Summer Wigmore, The Wind City. There were enough rough edges on this 19-year-old Kiwi's debut novel that I didn't feel comfortable covering it in full on this column. However, it's still the most innovative book set in Wellington I've read so far, and jolly good fun if you're into Doctor Who.

The worst:

Dan Simmons, Flashback.
I've heard a few right-wing people complain about political subplots in fantasy novels, particularly those by former Socialist Workers Party member China Mieville. It's never bothered me, since, if anything, most fiction I come across tends to lean towards the left, but Simmons' dystopic novel gave me a unique insight into how irritating overt political subtexts really can be.

Would you believe this American thriller writer actually blames the Obama administration's introduction of public healthcare for the collapse of his fictional American society? He's also against sustainable energy and immigration of any kind, especially from Mexico, and doesn't believe in global warming.

This book was bizarre, and not in a good way.

Lauren Beukes, The Shining Girls.

I wanted to like this book so much. Beukes' sophomore novel, Zoo City, blew my socks off - it's colourful, exciting, well-written and above all, innovative. The Shining Girls seems to have been met with broad critical acclaim as well, but beyond Beukes' wonderful authorial voice, nothing about this book did it for me.

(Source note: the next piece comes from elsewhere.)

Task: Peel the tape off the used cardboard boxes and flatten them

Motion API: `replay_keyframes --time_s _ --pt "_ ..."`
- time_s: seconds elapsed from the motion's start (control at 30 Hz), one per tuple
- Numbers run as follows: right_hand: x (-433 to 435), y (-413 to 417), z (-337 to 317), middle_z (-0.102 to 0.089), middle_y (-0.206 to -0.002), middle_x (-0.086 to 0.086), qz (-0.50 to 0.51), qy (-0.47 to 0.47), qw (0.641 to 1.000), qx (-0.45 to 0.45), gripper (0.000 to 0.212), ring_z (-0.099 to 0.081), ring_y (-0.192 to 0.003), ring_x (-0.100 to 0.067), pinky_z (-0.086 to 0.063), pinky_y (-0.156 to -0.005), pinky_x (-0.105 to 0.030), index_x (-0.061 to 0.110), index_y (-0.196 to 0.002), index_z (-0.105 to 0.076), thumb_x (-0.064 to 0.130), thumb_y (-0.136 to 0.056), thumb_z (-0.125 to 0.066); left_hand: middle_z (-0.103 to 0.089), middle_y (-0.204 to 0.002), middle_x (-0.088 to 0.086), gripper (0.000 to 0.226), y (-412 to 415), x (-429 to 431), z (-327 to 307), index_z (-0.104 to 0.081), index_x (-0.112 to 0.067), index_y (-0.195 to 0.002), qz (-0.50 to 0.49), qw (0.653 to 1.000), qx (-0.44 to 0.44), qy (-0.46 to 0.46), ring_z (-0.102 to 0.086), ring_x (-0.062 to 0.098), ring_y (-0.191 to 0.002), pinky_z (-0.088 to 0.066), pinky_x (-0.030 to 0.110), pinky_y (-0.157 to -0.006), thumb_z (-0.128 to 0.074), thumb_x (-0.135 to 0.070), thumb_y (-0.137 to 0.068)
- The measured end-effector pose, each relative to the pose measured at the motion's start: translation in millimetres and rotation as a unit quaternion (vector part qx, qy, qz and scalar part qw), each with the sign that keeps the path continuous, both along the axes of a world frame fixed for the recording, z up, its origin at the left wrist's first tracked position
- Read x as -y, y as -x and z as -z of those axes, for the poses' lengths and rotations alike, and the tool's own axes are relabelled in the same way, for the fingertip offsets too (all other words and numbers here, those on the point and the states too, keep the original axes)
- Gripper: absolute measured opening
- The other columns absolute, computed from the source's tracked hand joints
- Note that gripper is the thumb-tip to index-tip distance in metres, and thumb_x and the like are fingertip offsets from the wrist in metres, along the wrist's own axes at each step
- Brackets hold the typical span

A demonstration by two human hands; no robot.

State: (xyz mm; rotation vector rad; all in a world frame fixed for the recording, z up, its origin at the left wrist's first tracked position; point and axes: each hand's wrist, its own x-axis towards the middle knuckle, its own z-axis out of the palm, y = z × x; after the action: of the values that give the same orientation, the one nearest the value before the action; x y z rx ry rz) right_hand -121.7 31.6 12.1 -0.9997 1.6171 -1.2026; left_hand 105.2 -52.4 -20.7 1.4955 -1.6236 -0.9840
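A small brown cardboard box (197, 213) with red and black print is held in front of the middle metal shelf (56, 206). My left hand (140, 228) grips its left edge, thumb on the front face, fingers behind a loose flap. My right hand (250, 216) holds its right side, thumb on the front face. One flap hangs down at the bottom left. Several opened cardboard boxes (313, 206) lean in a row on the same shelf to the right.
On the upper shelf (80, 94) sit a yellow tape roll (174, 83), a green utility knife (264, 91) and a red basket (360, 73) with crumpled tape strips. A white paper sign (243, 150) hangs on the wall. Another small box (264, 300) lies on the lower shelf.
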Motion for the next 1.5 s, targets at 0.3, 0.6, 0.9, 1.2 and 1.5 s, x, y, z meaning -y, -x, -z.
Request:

The plot was clunky and confusing, the inner-city Chicago setting was boring, and the too-many characters all seemed to fall just short of being convincing.

It was a disappointment.

Mikhail Bulgakov, The Master and Margarita.
Like Kerouac's On the Road and that bullfighting one by Hemingway, this is one of those classic books that boring men at parties like to talk about to signify their intelligence and worldliness. They've talked about it to me enough that I felt I had to read it, and sure enough, it was a bit of a dud.

There were lots of fun descriptions and an edgy dose of Soviet Russian surrealism, but not much of an attempt at plot or character building.

I couldn't stay interested in it for more than about 10 minutes at a time. Sorry.